How is Laem Chabang Port continuing to increase in capacity and throughput despite dropping Thai exports?

SUTTHINAN HATTHAWONG: Despite the fact that the global economy, and indeed many Asian economies, are not performing well at the moment, we are forecasting a 5-8% annual growth in throughput at Laem Chabang Port annually. The most positive factor for the growth of the port comes from the automotive industry, which has long been Thailand’s main export product, and we are recording export increases consistently year-on-year. In 2015 automotive exports grew to 1.3m units to Europe, North America, Australia and other economies, and accounted for a large percentage of the port’s throughput expansion. Other industries, such as consumer goods including clothing and food products – are indeed recording reduced numbers due to shrinking demand from major markets such as China, as well as increased competition from the growing economies of neighbouring countries.
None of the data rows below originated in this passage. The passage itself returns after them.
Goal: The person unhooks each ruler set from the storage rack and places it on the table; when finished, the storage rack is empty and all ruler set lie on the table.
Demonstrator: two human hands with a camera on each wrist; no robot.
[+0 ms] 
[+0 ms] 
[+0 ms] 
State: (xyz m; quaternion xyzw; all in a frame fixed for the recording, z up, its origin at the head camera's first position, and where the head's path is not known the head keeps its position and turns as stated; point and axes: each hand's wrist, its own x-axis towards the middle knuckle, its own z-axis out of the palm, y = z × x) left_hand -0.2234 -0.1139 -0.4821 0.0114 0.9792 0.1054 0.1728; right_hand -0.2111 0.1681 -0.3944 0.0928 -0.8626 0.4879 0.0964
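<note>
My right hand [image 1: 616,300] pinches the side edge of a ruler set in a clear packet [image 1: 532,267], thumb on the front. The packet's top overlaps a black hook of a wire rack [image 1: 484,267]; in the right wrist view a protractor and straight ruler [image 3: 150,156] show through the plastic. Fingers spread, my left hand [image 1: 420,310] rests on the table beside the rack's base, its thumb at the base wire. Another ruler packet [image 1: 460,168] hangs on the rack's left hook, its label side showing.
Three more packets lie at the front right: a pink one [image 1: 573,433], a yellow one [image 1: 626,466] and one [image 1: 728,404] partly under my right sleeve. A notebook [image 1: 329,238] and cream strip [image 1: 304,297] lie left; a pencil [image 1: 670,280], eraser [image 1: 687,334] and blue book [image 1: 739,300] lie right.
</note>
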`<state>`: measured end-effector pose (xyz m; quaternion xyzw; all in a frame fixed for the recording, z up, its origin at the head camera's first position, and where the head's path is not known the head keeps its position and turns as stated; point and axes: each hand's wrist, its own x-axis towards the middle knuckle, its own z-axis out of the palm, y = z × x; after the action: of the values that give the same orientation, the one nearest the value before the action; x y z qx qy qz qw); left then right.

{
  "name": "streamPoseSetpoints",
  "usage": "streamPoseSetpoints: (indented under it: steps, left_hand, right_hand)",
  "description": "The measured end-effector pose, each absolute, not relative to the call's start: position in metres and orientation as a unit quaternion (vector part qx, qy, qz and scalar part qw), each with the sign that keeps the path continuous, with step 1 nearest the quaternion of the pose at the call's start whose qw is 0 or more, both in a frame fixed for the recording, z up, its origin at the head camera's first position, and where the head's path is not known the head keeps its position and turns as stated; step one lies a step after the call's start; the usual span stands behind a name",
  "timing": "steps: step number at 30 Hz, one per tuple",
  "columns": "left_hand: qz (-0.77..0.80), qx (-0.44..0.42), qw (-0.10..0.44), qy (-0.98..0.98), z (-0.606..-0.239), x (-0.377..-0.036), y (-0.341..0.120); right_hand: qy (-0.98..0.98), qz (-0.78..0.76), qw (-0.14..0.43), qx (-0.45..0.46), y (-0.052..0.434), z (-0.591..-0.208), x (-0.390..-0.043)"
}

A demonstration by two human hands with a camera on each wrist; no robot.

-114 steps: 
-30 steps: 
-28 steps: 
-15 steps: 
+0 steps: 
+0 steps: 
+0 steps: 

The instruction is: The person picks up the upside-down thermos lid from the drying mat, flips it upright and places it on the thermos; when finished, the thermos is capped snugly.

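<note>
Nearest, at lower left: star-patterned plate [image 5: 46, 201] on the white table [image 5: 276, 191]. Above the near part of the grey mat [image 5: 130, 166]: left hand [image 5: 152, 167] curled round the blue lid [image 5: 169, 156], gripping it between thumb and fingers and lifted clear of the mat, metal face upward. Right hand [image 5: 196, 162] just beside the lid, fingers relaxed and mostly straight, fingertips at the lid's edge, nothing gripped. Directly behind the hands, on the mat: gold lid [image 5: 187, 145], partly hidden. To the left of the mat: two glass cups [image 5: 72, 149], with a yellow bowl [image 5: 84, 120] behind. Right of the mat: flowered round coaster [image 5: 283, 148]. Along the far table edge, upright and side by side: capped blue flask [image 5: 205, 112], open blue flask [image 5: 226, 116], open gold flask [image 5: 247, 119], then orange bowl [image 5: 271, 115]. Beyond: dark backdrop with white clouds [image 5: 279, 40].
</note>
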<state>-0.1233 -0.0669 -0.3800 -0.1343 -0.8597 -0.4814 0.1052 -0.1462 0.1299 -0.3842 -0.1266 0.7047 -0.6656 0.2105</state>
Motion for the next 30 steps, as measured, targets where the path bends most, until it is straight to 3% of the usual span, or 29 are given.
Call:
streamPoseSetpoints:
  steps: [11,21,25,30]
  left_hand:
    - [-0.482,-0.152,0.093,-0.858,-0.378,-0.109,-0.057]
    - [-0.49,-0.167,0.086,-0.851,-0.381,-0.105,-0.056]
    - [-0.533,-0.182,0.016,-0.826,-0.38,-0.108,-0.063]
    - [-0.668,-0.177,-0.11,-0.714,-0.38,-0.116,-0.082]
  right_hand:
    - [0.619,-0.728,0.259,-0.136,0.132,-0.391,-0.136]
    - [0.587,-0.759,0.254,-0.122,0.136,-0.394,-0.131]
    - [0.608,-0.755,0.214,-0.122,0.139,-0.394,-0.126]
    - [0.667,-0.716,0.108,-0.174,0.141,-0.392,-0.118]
However, the growth in automotive exports and Thailand’s competitive advantage in manufacturing automotive parts and assembled units with high efficiency is helping to mitigate weak performance from other sectors.
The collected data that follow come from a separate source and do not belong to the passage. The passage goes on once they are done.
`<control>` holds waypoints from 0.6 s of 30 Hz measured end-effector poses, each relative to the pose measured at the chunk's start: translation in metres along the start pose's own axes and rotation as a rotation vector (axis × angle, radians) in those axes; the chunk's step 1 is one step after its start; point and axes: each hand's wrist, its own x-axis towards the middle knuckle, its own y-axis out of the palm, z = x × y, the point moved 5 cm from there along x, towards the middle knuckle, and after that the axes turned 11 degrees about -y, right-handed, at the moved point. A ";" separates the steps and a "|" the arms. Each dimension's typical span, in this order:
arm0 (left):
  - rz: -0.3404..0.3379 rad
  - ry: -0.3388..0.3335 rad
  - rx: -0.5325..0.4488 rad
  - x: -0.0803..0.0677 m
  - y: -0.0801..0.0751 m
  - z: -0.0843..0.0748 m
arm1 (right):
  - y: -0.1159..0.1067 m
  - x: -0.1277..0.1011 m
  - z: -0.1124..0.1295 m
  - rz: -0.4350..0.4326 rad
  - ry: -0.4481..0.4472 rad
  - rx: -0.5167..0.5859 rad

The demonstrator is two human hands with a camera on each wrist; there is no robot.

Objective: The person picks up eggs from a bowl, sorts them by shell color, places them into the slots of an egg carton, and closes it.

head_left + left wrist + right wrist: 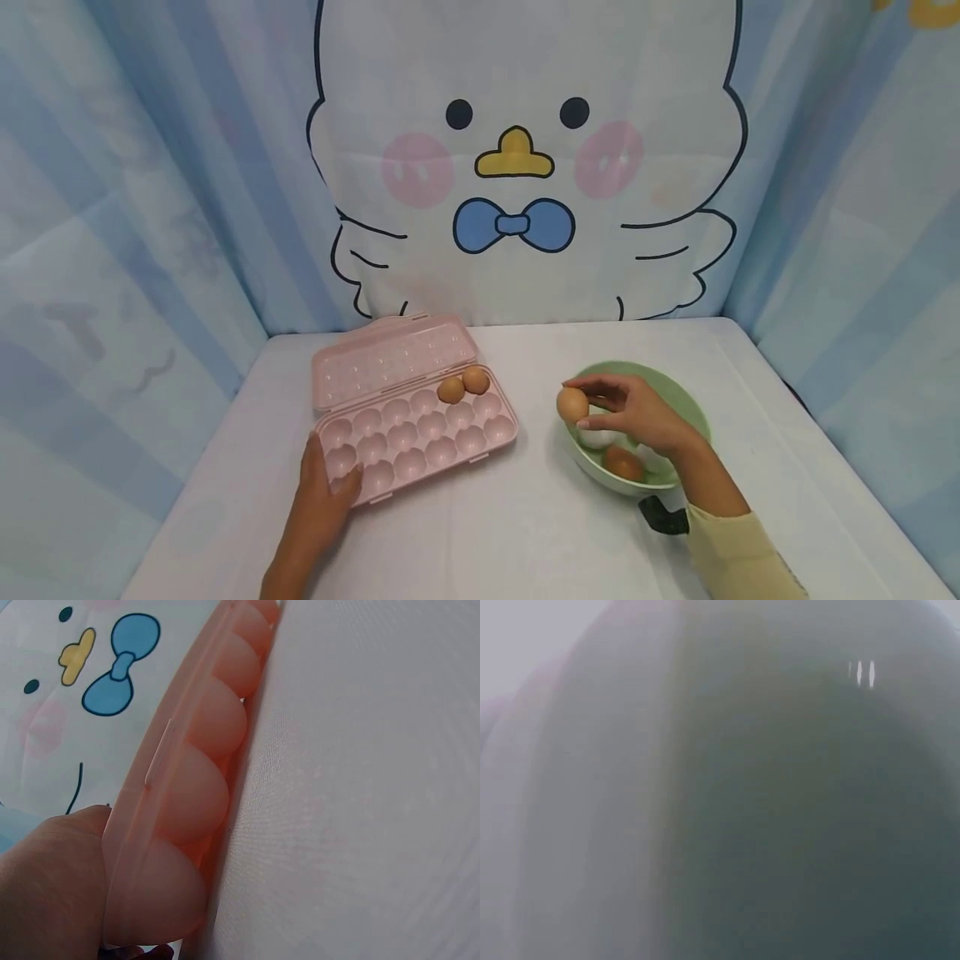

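A pink egg tray (pixel 420 433) lies open on the white table, its lid tipped back, with two brown eggs (pixel 462 385) in its far right cups. My left hand (pixel 324 492) rests on the tray's near left corner, thumb on the rim; the left wrist view shows that edge (pixel 187 810) up close. My right hand (pixel 626 408) pinches a brown egg (pixel 572 404) at the left rim of a green bowl (pixel 693 408). Inside the bowl lie a brown egg (pixel 622 462) and white eggs (pixel 596 437). The right wrist view is a blur of green bowl wall (pixel 780 825).
The white table (pixel 525 533) is walled by blue striped cloth on the left and right and a cartoon chick backdrop (pixel 517 158) behind. A small black object (pixel 663 515) lies just in front of the bowl, by my right wrist.
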 end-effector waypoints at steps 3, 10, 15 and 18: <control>-0.007 -0.012 0.007 0.000 -0.001 0.003 | 0.009 0.013 0.006 -0.005 -0.005 0.005; -0.009 0.007 -0.010 0.002 -0.003 0.004 | 0.039 0.053 0.022 0.030 -0.059 0.040; 0.002 0.035 -0.022 0.002 -0.002 0.003 | 0.063 0.078 0.028 0.088 -0.066 0.076; 0.001 0.039 -0.026 0.001 -0.001 0.003 | 0.077 0.090 0.027 0.120 -0.074 0.084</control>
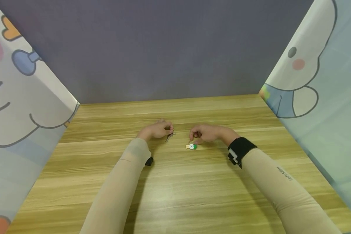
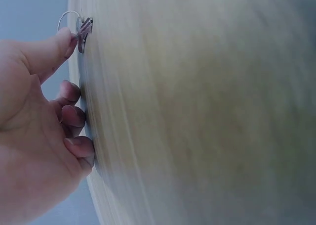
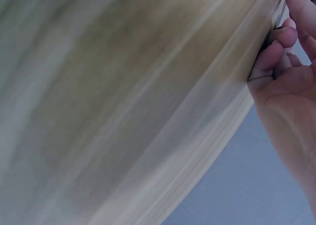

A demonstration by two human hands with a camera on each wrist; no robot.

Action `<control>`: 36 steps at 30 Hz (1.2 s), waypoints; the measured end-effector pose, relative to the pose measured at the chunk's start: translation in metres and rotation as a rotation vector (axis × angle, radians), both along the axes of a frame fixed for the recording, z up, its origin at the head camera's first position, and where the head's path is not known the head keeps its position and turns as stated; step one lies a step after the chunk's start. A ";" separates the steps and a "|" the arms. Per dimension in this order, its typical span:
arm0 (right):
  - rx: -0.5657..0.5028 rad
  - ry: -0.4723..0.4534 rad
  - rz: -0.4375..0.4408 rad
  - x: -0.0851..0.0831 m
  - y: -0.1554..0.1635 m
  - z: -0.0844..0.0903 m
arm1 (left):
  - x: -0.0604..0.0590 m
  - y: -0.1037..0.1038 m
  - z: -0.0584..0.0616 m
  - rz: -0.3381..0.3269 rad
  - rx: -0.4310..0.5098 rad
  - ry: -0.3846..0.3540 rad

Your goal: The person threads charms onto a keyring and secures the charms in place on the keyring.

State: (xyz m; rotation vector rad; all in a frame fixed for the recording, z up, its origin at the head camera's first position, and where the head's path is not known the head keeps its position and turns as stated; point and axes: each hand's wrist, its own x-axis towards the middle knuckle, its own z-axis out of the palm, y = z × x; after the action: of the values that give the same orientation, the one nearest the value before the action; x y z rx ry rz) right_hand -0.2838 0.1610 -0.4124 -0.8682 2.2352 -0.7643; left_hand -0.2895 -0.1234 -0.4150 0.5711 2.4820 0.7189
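Note:
At mid-table my left hand [image 1: 161,129] pinches a small bunch of metal keys [image 1: 169,136] between thumb and fingertips. The left wrist view shows the silvery keys [image 2: 85,33] and a thin wire ring [image 2: 68,13] by the thumb; the other fingers are curled near the wood. To the right, a keychain [image 1: 191,147] with a green, white and yellowish charm lies on the table. My right hand [image 1: 206,133] holds its metal ring at the fingertips, the thumb by the green end. In the right wrist view the right hand [image 3: 291,81] is cut off and the keychain is hidden.
The wooden table [image 1: 175,188] spreads out all around both hands. A grey-blue partition [image 1: 169,52] stands behind it, and cartoon-printed panels [image 1: 307,71] rise on the left and right. Black straps sit at both wrists.

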 end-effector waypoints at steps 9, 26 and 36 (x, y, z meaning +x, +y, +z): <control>-0.003 -0.024 -0.016 -0.001 -0.003 0.003 | -0.010 -0.001 -0.006 0.045 0.020 -0.025; 0.001 0.001 -0.060 0.000 0.000 0.002 | -0.007 -0.008 -0.003 0.030 0.158 -0.047; -0.168 -0.140 -0.159 0.003 0.013 0.019 | 0.003 -0.019 0.017 0.123 0.435 -0.048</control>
State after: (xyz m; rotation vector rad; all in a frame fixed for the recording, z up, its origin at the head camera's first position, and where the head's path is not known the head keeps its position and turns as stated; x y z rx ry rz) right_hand -0.2805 0.1737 -0.3938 -0.6958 2.1566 -1.0669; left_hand -0.2869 -0.1421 -0.3978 0.5454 2.3381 1.3210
What measures are being taken to ease congestion around Laem Chabang Port?

HATTHAWONG: Currently the vast majority of cargo arriving at Laem Chabang Port is transported further into Thailand by truck. Large amounts of infrastructure investment are being committed to bolstering the road network around the port to ease congestion, especially during peak hours. We are now working to connect the port directly to National Highway 7, with the process under way to expand the number of lanes the highway supports from four to 14, as well as expanding the connecting road inside the port itself from four lanes to seven. Furthermore, bridges are being constructed to eliminate intersections that cause port congestion in Thailand’s busiest ports, all of which is anticipated to be completed by the end of 2017.

In terms of the rail network, we are developing the Single Rail Transfer Operation project, which is anticipated to increase the rail cargo capacity at the port from 400,000 to 2m twenty-foot equivalent units (TEUs), further reducing road traffic. On the technical side of things, a rail-freight x-ray scanning terminal was introduced at the port at the beginning of 2016, the first of its kind in South-east Asia and intended to smooth the Customs process. When x-raying cargo on trucks, containers are randomly screened at a rate of 5-10%, while the rail-freight scanner automatically images all cargo passing through. Thus, this initiative will reduce TEUs by 1.6m the cargo that needs to be manually scanned.
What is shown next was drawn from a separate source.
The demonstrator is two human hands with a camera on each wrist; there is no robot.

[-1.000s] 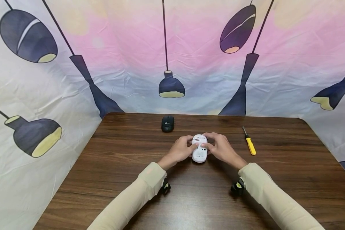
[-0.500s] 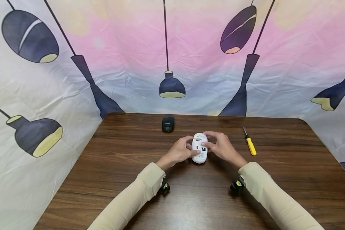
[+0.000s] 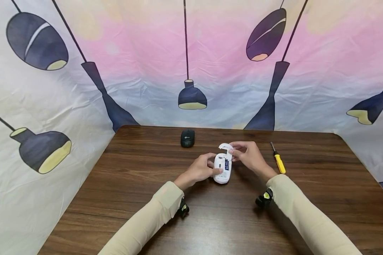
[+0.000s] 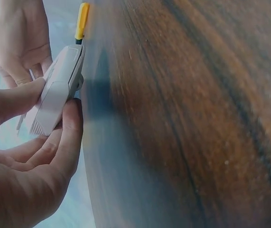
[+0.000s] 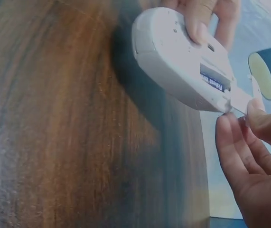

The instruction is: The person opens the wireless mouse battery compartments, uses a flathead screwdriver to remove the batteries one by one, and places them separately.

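L hand (image 3: 200, 169) grips white mouse (image 3: 222, 169) body; R hand (image 3: 249, 157) pinches battery cover (image 3: 225, 147). Light, smooth plastic; hold by sides.

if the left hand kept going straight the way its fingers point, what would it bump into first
The left hand already grips the white mouse, fingers pointing right. Beyond the mouse, the right hand probably comes first; depth is unclear.

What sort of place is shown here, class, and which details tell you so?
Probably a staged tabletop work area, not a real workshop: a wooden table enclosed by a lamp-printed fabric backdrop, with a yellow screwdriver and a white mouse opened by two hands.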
How is the Port Authority of Thailand preparing for increased regional competition?

HATTHAWONG: Reducing logistics costs remains the major factor in maintaining competitiveness, and Thailand remains the best positioned nation and port of entry into the Greater Mekong Sub-region. That being said, we do not necessarily want to compete with our ASEAN Economic Community neighbours, but rather to support one another’s economies through increased trade. Reduced costs benefit all in the region, so if industries can find cheaper manufacturing and transport elsewhere, so be it. The key is to raise and maintain the same shipping standards and efficiency levels across ASEAN in order to reduce logistics costs and boost the bloc’s broader competitiveness in the Asian and global context. Thailand is cooperating with its neighbours to share expertise, as well as with established economies, including Japan and China, to exchange techniques through our Friendship Agreements.